A quick demonstration that Python won't just look in the current directory alone, but in all the subdirectories of the current directory.
/project_2
__init__.py
run.py
/subdir
__init__.py
add_file.py
# run.py
import subdir.add_file
print(subdir.add_file.add(1, 2))
[project_2]$ python run.py
3
This is where things get interesting.
/project_3
__init__.py
/subdir_1
__init__.py
run.py
/subdir_2
__init__.py
add_file.py
# run.py
import subdir_2.add_file
print(subdir_2.add_file.add(1, 2))
If you run this file from the project folder, it will work fine:
[project_3]$ python subdir_1/run.py
3
If however, you tried to run this file whilst being in the subdirectory itself, you get a very different result.
[project_3]$ cd subdir_1
[subdir_1]$ python run.py
Traceback (most recent call last):
File "/.../projects/project_3/subdir_1/run.py", l
ine 1, in <module>
import subdir_2.add_file
ModuleNotFoundError: No module named 'subdir_2'
Think back to how Python resolves imports with sys.path . The first element of sys.path represents the current directory. Up until now, because the current directory was the project root directory, Python was able to see all of our code. However, when you change the directory to subdir_1, now we have a problem. add_file.py is in subdir_2, which is no longer in our sys.path . As a result, the code fails to run, as you see above.

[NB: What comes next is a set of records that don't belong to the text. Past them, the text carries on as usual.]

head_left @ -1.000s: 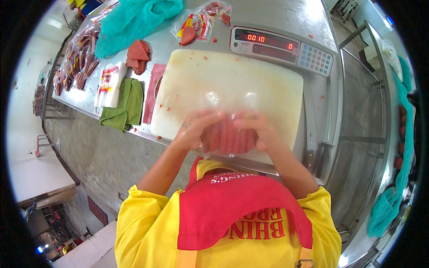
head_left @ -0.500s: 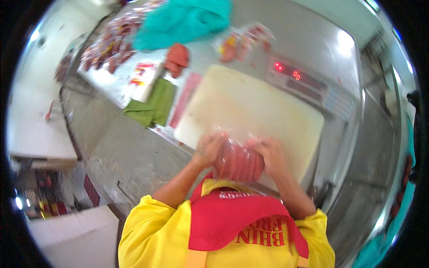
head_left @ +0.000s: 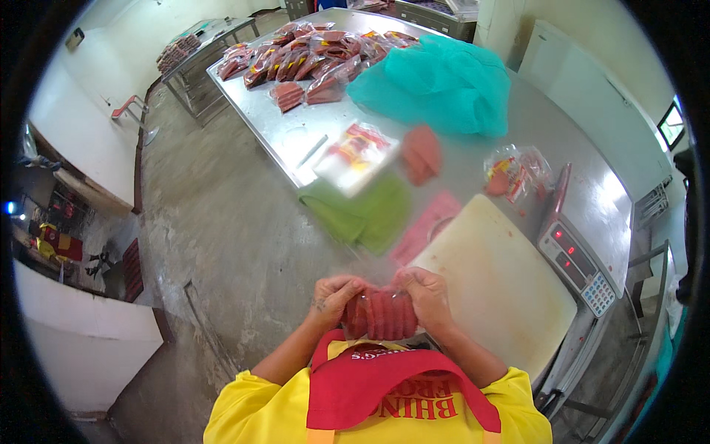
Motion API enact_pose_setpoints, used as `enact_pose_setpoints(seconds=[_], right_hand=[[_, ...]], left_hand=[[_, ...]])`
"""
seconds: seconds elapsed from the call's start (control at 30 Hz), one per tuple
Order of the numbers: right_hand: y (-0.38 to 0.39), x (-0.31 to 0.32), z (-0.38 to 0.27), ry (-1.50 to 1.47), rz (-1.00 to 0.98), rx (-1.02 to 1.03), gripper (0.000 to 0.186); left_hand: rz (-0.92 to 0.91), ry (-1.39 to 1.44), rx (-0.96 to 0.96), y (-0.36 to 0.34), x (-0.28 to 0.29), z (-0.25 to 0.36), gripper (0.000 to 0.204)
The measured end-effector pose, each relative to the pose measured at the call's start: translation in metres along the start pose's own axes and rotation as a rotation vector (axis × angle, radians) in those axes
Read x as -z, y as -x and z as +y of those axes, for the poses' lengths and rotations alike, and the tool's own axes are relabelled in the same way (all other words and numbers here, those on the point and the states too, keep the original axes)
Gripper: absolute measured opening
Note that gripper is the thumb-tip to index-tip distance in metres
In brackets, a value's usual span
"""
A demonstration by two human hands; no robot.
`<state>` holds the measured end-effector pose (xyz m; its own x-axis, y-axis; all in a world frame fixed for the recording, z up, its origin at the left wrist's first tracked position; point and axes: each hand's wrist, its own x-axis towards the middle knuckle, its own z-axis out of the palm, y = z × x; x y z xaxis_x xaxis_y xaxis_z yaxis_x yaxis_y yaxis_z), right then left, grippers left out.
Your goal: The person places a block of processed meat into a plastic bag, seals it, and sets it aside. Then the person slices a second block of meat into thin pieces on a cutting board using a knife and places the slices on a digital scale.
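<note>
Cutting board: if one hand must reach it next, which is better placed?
Right, I'd judge. The right hand is beside the cutting board; the left hand is farther away, on the other side of the clear bag of reddish slices. Both grip the bag, so the left would probably need to hold it alone.

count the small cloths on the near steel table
2: a green cloth toward the table's left edge, and a pink cloth between it and the white cutting board. More could be hidden under the teal mesh.
</note>
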<state>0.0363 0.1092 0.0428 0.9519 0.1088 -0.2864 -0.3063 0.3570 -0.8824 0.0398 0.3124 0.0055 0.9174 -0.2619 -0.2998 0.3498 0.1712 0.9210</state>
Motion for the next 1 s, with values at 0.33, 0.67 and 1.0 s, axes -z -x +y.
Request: enact_pose_setpoints(seconds=[0.33,0.67,1.0], right_hand=[[-0.121,-0.183,0.028,-0.006,-0.336,-0.246,0.030],[-0.229,-0.228,0.031,0.412,-0.050,0.228,0.026],[-0.444,-0.236,-0.008,0.425,0.240,0.608,0.030]], left_hand=[[0.088,0.020,-0.162,-0.036,0.202,0.071,0.030],[0.039,0.094,-0.182,-0.138,0.292,0.133,0.033],[0.170,0.236,-0.330,-0.317,0.310,0.205,0.031]])
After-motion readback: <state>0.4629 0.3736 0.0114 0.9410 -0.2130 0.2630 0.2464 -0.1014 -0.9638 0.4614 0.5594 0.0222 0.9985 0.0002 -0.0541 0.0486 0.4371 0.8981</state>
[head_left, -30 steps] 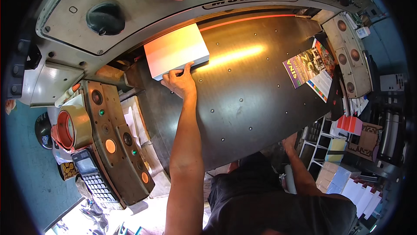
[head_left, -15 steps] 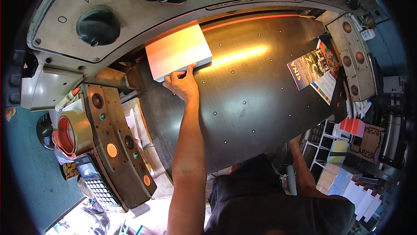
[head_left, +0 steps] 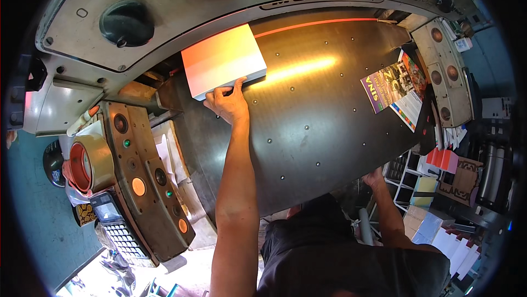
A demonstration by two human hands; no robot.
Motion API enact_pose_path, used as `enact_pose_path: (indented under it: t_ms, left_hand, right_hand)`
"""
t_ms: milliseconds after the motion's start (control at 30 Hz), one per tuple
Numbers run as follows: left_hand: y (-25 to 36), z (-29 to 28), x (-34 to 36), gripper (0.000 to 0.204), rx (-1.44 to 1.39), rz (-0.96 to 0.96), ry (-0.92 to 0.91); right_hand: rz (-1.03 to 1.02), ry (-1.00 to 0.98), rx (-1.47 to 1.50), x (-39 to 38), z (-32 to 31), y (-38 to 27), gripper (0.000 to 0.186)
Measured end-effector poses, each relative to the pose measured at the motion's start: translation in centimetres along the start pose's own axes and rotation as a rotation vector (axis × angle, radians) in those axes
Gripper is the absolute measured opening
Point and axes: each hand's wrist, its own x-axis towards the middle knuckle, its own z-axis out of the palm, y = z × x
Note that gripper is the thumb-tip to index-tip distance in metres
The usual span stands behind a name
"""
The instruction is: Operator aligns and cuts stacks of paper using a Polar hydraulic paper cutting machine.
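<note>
A thick stack of white paper (head_left: 222, 58), tinted orange by the lamp light, lies at the back left of the dark metal table (head_left: 307, 154). Its far end is close against the machine's front panel. My left hand (head_left: 229, 102) is closed at the stack's near edge, the thumb reaching toward the right and the bent fingers pressed against the side. Low on the right, my right hand (head_left: 374, 177) is at the table's near edge. Its fingers are mostly hidden there, so I cannot tell what they touch.
Colourful printed booklets (head_left: 395, 86) lie at the table's right. A panel with dark knobs (head_left: 127, 23) spans the back. On the left stand a control box (head_left: 140, 160), a tape roll (head_left: 96, 162) and a keypad (head_left: 125, 236). A red line (head_left: 318, 22) crosses the table's far part.
More of my right hand shows at the table edge, slightly higher than before. My left hand stays at the paper stack, and the whole view has shifted a little.
</note>
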Motion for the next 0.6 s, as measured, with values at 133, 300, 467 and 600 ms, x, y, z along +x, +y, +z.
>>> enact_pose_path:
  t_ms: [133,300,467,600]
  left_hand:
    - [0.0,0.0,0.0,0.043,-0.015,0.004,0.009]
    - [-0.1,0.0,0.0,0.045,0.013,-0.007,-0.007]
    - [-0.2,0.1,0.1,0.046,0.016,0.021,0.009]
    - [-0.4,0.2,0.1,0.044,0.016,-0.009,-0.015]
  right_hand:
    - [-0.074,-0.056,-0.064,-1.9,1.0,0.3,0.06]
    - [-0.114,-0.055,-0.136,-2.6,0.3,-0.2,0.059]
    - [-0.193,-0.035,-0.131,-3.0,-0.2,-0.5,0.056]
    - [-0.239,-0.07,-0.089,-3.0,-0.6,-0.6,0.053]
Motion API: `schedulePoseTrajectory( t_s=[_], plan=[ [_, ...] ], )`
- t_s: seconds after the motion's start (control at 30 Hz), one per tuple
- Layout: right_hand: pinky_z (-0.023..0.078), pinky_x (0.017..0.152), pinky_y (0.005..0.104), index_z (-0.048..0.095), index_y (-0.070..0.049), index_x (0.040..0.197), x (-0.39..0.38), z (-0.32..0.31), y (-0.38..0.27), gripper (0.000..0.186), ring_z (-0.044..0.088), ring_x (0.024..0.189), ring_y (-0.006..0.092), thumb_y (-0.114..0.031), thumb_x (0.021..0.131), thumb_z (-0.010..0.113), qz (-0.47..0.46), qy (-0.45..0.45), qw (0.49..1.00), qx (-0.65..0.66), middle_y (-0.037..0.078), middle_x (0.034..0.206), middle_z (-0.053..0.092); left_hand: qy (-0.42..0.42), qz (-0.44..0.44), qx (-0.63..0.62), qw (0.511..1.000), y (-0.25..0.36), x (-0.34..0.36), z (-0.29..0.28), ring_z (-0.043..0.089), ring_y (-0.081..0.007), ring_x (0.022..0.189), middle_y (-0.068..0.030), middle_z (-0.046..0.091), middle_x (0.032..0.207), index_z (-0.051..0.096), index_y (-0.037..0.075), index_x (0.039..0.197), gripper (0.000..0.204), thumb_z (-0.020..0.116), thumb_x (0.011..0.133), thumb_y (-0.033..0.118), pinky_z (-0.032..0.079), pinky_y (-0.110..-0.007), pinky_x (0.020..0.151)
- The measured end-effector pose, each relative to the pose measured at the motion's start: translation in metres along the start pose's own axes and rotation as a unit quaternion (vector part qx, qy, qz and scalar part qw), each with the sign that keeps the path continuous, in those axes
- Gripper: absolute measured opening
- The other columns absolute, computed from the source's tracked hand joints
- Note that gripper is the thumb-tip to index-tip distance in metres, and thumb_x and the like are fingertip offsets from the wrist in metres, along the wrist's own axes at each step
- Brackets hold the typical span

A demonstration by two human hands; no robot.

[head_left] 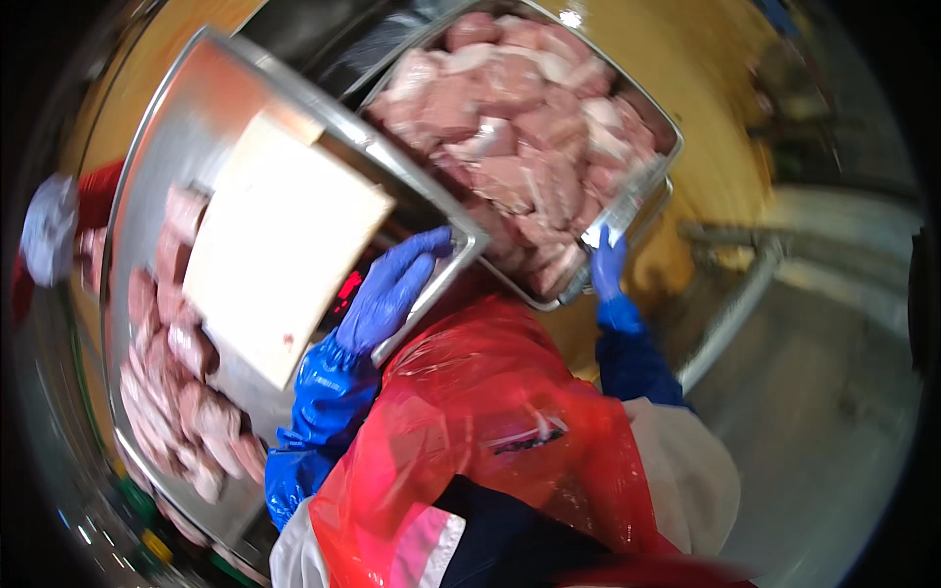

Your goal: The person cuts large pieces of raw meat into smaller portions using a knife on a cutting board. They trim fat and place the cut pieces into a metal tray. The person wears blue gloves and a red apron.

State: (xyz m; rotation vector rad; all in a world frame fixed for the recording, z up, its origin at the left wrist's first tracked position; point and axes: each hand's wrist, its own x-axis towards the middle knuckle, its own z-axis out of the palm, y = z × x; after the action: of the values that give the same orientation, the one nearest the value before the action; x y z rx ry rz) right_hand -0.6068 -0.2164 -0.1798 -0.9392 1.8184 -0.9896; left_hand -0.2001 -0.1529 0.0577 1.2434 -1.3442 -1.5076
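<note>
My left hand (390, 294), in a purple-blue glove, lies over the near corner of a steel-rimmed table (338, 122). Its fingers stretch along the rim and it holds nothing. To the right, my gloved right hand (608, 265) is closed at the side rim of a deep metal bin (659, 116); its fingertips reach over that edge. Large pieces of pale pink raw meat (510, 127) fill the bin. On the table a white cutting board (284, 245) lies at a slant, left of my left hand. More raw meat pieces (176, 363) are spread beyond its left side.
Red glowing digits of a display (347, 286) show between the board and my left hand. At the far left stands another person in red sleeves, with a gloved hand (51, 230). A metal rail (730, 314) runs at the right. The yellowish floor (725, 78) looks wet.
</note>
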Motion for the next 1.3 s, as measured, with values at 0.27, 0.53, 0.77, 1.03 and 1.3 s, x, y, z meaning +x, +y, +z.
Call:
schedulePoseTrajectory(
  t_s=[0.27, 0.53, 0.77, 1.03, 1.3],
  plan=[
    [0.042, 0.040, 0.0260, 0.054, -0.008, 0.102, -0.080, 0.135, -0.230, 0.020, 0.049, 0.045, 0.0106, -0.028, 0.103, 0.058, -0.102, -0.282, 0.951, 0.077, 0.003, 0.065, 0.054, 0.568, -0.089, 0.094, 0.813, -0.019, -0.230, -0.173, 0.061, -0.0120, 0.086, -0.0072, 0.069, 0.096, 0.068, -0.004, 0.117, 0.031, 0.064, 0.097, 0.020, 0.049, -0.026, 0.076],
    [0.044, 0.044, 0.0231, 0.057, 0.000, 0.102, -0.273, 0.305, -0.311, 0.025, 0.059, 0.059, 0.0071, -0.022, 0.097, 0.068, -0.139, -0.557, 0.812, -0.106, 0.004, 0.077, 0.065, 0.535, -0.408, 0.335, 0.660, -0.136, -0.273, -0.472, 0.022, -0.0511, 0.148, -0.0281, 0.013, 0.164, 0.019, 0.016, 0.161, 0.119, 0.072, 0.071, 0.072, 0.023, -0.056, 0.121],
    [0.044, 0.046, 0.0283, 0.056, -0.002, 0.089, -0.301, 0.306, -0.270, 0.020, 0.056, 0.055, 0.0090, -0.017, 0.098, 0.065, -0.124, -0.516, 0.833, -0.155, 0.003, 0.071, 0.062, 0.561, -0.344, 0.396, 0.640, -0.160, -0.204, -0.439, 0.047, -0.0459, 0.124, -0.0246, 0.043, 0.140, 0.036, 0.017, 0.149, 0.088, 0.079, 0.075, 0.037, 0.042, -0.054, 0.105],
    [0.046, 0.045, 0.0271, 0.057, -0.004, 0.091, -0.240, 0.300, -0.272, 0.023, 0.057, 0.052, 0.0098, -0.023, 0.099, 0.066, -0.129, -0.494, 0.849, -0.137, 0.004, 0.067, 0.061, 0.500, 0.133, -0.345, 0.783, -0.143, -0.271, -0.251, 0.059, -0.0277, 0.117, -0.0134, 0.054, 0.138, 0.040, 0.012, 0.151, 0.064, 0.061, 0.091, 0.023, 0.052, -0.039, 0.098],
    [0.042, 0.041, 0.0247, 0.054, -0.005, 0.104, -0.209, 0.332, -0.283, 0.024, 0.052, 0.049, 0.0081, -0.026, 0.100, 0.065, -0.114, -0.536, 0.836, -0.010, 0.003, 0.070, 0.060, 0.125, 0.022, 0.537, 0.834, 0.016, -0.188, -0.183, 0.045, -0.0366, 0.140, -0.0066, 0.056, 0.145, 0.067, 0.023, 0.124, 0.058, 0.065, 0.069, 0.004, 0.036, -0.052, 0.110]
  ],
)
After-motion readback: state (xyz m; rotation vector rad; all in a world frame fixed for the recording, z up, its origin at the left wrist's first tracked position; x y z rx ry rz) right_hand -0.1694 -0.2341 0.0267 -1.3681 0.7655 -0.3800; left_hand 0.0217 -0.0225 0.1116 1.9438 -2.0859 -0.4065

What is the takeaway of this?
- Always run code from the project root folder when on the terminal.
Of course, this means that its best practice to also have the entry point of your project at the top-level directory, like project_2 did:
/project_2
__init__.py
run.py
/subdir
__init__.py
add_file.py
That way you don't need to access your entry point by typing in a large path to get to it - you simply run a file that lives in the current directory.